__What you are asked to do__
Leave out every line before the one containing "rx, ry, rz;", and set down that line and the rest through the end of the listing exactly.

*** Block opens ***

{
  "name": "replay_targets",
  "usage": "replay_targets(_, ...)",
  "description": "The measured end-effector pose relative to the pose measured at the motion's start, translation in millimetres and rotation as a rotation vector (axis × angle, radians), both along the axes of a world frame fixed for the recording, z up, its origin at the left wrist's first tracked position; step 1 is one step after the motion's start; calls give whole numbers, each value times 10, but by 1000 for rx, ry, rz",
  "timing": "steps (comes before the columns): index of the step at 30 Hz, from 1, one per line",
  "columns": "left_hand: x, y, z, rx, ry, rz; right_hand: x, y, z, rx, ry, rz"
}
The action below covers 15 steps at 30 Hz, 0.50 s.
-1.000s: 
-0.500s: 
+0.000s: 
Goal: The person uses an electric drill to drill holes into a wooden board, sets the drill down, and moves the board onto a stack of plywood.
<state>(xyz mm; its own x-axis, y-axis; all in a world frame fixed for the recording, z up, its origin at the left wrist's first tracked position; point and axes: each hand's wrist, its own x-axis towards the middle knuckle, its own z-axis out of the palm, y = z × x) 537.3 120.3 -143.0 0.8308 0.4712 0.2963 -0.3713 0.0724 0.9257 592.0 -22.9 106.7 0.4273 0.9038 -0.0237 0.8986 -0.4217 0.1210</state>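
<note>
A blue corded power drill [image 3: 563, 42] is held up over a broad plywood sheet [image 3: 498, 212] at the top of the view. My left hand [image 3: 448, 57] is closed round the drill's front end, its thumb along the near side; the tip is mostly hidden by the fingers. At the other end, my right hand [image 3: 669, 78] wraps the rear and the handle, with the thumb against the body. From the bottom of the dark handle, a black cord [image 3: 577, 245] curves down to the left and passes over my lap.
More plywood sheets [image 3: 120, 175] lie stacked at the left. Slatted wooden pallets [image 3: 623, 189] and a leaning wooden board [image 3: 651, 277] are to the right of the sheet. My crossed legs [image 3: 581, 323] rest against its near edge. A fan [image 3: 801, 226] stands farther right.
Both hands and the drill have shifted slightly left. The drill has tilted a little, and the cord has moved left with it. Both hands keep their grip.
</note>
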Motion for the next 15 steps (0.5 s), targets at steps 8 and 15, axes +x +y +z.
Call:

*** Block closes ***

__Task response__
  "columns": "left_hand: x, y, z, rx, ry, rz; right_hand: x, y, z, rx, ry, rz"
}
The action below covers 15 steps at 30 Hz, 0.50 s.
-1.000s: 
-0.500s: 
+0.000s: 
Goal: The person uses an electric drill to drill holes into a wooden board, sets the drill down, and moves the board onto a stack of plywood.
<state>(xyz mm; its own x-axis, y-axis; all in a world frame fixed for the recording, z up, its origin at the left wrist's first tracked position; point and axes: each hand's wrist, its own x-axis towards the middle knuckle, its own z-axis out of the palm, y = z × x) 537.3 120.3 -143.0 0.8308 0.4712 0.2963 -0.3713 0.0724 0.9257 592.0 -22.9 106.7 0.4273 0.9038 -0.0237 0.8986 -0.4217 0.1210</state>
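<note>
A blue corded power drill [image 3: 563, 42] is held up over a broad plywood sheet [image 3: 498, 212] at the top of the view. My left hand [image 3: 448, 57] is closed round the drill's front end, its thumb along the near side; the tip is mostly hidden by the fingers. At the other end, my right hand [image 3: 669, 78] wraps the rear and the handle, with the thumb against the body. From the bottom of the dark handle, a black cord [image 3: 577, 245] curves down to the left and passes over my lap.
More plywood sheets [image 3: 120, 175] lie stacked at the left. Slatted wooden pallets [image 3: 623, 189] and a leaning wooden board [image 3: 651, 277] are to the right of the sheet. My crossed legs [image 3: 581, 323] rest against its near edge. A fan [image 3: 801, 226] stands farther right.
Both hands and the drill have shifted slightly left. The drill has tilted a little, and the cord has moved left with it. Both hands keep their grip.
</note>
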Motion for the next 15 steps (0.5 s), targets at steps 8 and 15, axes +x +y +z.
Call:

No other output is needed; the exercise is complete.